数日前、iOS 8のメールアプリでバグが発見され、悪意のある個人がネイティブのiCloudログインプロンプトに非常によく似たポップアップを使用してiCloudユーザー名とパスワードをフィッシングできるようになりました。 このバグにより、元の電子メールメッセージのコンテンツの代わりにリモートHTMLコンテンツをロードできます。
幸いなことに、ログインプロンプトが正当であるかデマであるかを識別する簡単な方法がいくつかあります。 このようなフィッシング攻撃を回避する方法は次のとおりです。
- 正当なiCloudログインプロンプトの場合、ユーザー名は自動的に入力され、グレー表示されます。 ユーザー名が空白であるか、変更できる場合は、おそらく偽のユーザー名です。
- 偽のプロンプトは、メールアプリのメールの本文部分にのみ表示されます。
- 正当なプロンプトの場合、キーボードが自動的に表示されます。 対照的に、偽のキーボードの場合、フィールド内をタップしてキーボードを表示する必要があります。

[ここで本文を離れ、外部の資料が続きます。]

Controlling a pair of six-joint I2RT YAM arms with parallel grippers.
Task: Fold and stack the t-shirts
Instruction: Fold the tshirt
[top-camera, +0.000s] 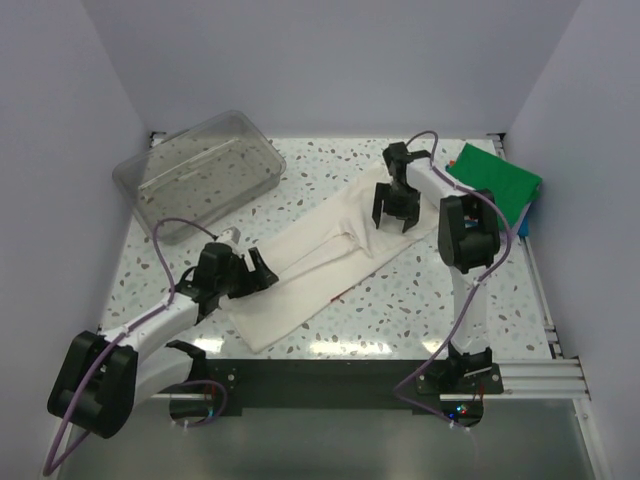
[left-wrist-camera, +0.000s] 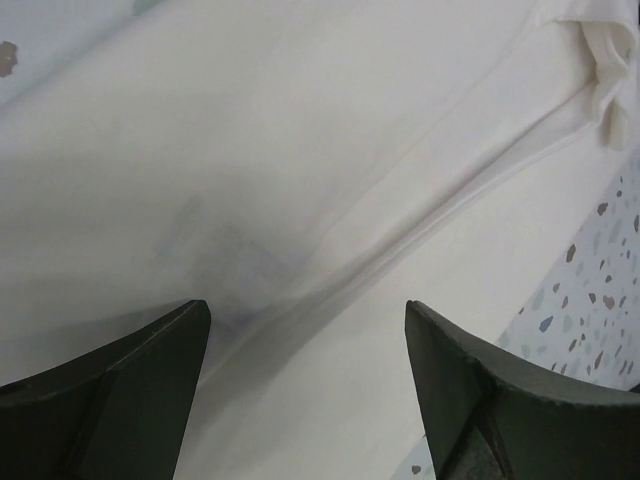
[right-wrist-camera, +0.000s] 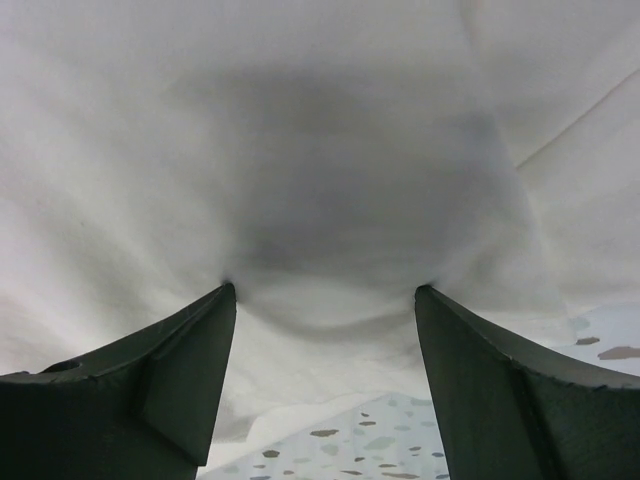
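Cream shirt, folded to a long strip, lies diagonally across mid-table. Left gripper sits at its near-left end, jaws wide, holding nothing. Right gripper has its jaws wide and its fingertips pressing into the far-right part. Green shirt lies folded far right. Tub stands far left.

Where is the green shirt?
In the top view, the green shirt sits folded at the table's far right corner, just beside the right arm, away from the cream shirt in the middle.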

- 正当なログインプロンプトはモーダルです。つまり、[OK]または[キャンセル]ボタンをタップする以外は何もできません。 偽のプロンプトはモーダルではないため、プロンプトが表示されているときに[ホーム]ボタンを押してホーム画面に移動する場合、それはデマであり、信頼すべきではないことを意味します。
これらのポイントに注意して覚えている場合、このようなフィッシング攻撃を回避できるはずです。
このような攻撃から身を守る最善の方法は、Apple IDの2段階認証を有効にすることです。 ヘルプが必要な場合は、ガイドに従ってください。
更新: iPhoneをジェイルブレイクした場合は、DeDirectをインストールする必要があります。ジェイルブレイクの微調整は、メールアプリのこのような悪意のあるポップアップをブロックします。 クリスありがとう!
Appleはこの問題を認識しており、今後のソフトウェアアップデートで修正すると述べています。